Leave out any pictures and transcribe all other data below exactly.

**Raw data:**
◆ ◆ ◆

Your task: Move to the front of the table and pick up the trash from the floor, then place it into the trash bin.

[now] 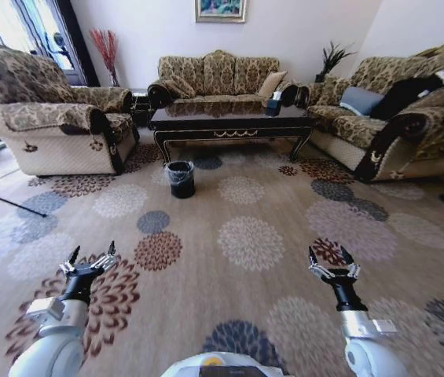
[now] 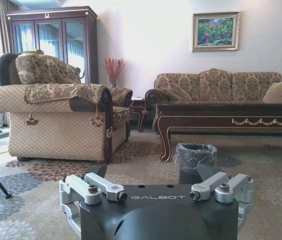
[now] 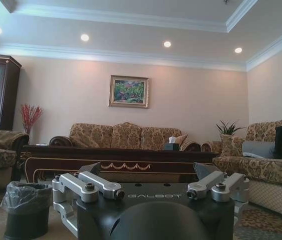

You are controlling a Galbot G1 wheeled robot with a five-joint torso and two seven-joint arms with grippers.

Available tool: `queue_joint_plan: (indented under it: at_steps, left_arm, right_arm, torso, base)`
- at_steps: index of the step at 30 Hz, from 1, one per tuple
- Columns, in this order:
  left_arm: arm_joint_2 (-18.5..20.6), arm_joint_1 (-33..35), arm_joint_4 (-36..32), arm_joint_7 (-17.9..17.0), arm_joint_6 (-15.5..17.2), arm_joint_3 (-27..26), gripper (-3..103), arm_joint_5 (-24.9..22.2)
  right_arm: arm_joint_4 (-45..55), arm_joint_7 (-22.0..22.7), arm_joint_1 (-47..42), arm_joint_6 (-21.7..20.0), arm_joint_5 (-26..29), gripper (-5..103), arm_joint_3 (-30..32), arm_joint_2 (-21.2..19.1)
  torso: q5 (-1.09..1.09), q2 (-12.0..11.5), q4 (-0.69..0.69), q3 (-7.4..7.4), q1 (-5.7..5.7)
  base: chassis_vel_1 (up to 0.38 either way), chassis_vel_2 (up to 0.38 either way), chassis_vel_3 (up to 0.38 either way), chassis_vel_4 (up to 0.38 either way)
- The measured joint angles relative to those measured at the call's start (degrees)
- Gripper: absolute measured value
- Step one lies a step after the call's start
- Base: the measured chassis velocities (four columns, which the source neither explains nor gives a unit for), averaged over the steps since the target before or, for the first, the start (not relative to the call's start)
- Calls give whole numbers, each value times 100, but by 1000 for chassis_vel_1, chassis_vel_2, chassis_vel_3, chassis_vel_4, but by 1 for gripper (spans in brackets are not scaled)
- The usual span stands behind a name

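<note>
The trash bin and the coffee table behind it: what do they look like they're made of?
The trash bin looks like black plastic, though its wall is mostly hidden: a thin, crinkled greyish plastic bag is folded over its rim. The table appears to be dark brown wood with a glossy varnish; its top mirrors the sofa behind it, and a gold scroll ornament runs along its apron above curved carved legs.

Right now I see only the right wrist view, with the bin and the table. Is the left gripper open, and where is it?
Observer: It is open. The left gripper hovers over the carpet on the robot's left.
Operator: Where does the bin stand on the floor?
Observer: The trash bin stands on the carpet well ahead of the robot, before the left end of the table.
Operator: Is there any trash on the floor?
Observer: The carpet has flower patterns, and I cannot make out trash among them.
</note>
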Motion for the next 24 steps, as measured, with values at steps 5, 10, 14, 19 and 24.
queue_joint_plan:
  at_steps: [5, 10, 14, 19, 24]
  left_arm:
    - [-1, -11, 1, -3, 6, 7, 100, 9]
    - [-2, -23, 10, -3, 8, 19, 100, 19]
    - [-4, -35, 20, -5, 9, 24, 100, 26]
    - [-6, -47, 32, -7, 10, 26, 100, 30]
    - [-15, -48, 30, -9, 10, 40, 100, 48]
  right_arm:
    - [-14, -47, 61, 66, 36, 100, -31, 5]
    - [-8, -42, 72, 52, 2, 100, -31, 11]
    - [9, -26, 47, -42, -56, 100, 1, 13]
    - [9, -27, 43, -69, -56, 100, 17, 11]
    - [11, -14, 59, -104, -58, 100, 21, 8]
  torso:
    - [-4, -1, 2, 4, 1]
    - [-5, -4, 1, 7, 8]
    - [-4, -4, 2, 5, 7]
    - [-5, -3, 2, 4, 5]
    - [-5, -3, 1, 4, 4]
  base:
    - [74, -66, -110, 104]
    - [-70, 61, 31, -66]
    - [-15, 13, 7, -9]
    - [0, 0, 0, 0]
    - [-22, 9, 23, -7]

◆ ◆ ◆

**Reply:**
Your task: Move to the front of the table and pick up the trash from the floor, then place it into the trash bin.

[now] 
[now] 
[now] 

You are controlling a Galbot G1 wheeled robot with a five-joint torso and two seven-joint arms with grippers.

Available tool: `queue_joint_plan: (indented under it: at_steps, left_arm, right_arm, torso, base)`
- at_steps: index of the step at 30 Hz, from 1, one per tuple
- Columns, in this order:
  left_arm: arm_joint_2 (-18.5..20.6), arm_joint_1 (-33..35), arm_joint_4 (-36..32), arm_joint_7 (-17.9..17.0), arm_joint_6 (-15.5..17.2), arm_joint_3 (-27..26), gripper (-3..103), arm_joint_5 (-24.9..22.2)
  right_arm: arm_joint_4 (-45..55), arm_joint_7 (-22.0..22.7), arm_joint_1 (-47..42), arm_joint_6 (-21.7..20.0), arm_joint_5 (-26..29), gripper (-5..103), arm_joint_3 (-30..32), arm_joint_2 (-21.2..19.1)
  torso: q5 (-1.09..1.09), q2 (-12.0..11.5), q4 (-0.69..0.69), q3 (-7.4..7.4), q1 (-5.7..5.7)
  base: chassis_vel_1 (up to 0.38 either way), chassis_vel_2 (up to 0.38 either way), chassis_vel_3 (up to 0.38 either way), chassis_vel_4 (up to 0.38 either way)
- The measured joint angles relative to those measured at the call's start (degrees)
- Gripper: absolute measured value
- Step one lies a step after the call's start
- Base: the measured chassis velocities (four columns, which the source neither explains nor gives a unit for), averaged over the steps since the target before or, for the first, the start (not relative to the call's start)
- Calls give whole numbers, each value times 100, but by 1000 for chassis_vel_1, chassis_vel_2, chassis_vel_3, chassis_vel_4, but by 1 for gripper (spans in brackets are not scaled)
- The usual span stands behind a name

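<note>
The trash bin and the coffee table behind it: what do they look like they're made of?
The trash bin looks like black plastic, though its wall is mostly hidden: a thin, crinkled greyish plastic bag is folded over its rim. The table appears to be dark brown wood with a glossy varnish; its top mirrors the sofa behind it, and a gold scroll ornament runs along its apron above curved carved legs.

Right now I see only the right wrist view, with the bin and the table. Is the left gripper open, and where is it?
Observer: It is open. The left gripper hovers over the carpet on the robot's left.
Operator: Where does the bin stand on the floor?
Observer: The trash bin stands on the carpet well ahead of the robot, before the left end of the table.
Operator: Is there any trash on the floor?
Observer: The carpet has flower patterns, and I cannot make out trash among them.
</note>
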Motion for the next 24 steps, as measured, with values at steps 5, 10, 14, 19 and 24.
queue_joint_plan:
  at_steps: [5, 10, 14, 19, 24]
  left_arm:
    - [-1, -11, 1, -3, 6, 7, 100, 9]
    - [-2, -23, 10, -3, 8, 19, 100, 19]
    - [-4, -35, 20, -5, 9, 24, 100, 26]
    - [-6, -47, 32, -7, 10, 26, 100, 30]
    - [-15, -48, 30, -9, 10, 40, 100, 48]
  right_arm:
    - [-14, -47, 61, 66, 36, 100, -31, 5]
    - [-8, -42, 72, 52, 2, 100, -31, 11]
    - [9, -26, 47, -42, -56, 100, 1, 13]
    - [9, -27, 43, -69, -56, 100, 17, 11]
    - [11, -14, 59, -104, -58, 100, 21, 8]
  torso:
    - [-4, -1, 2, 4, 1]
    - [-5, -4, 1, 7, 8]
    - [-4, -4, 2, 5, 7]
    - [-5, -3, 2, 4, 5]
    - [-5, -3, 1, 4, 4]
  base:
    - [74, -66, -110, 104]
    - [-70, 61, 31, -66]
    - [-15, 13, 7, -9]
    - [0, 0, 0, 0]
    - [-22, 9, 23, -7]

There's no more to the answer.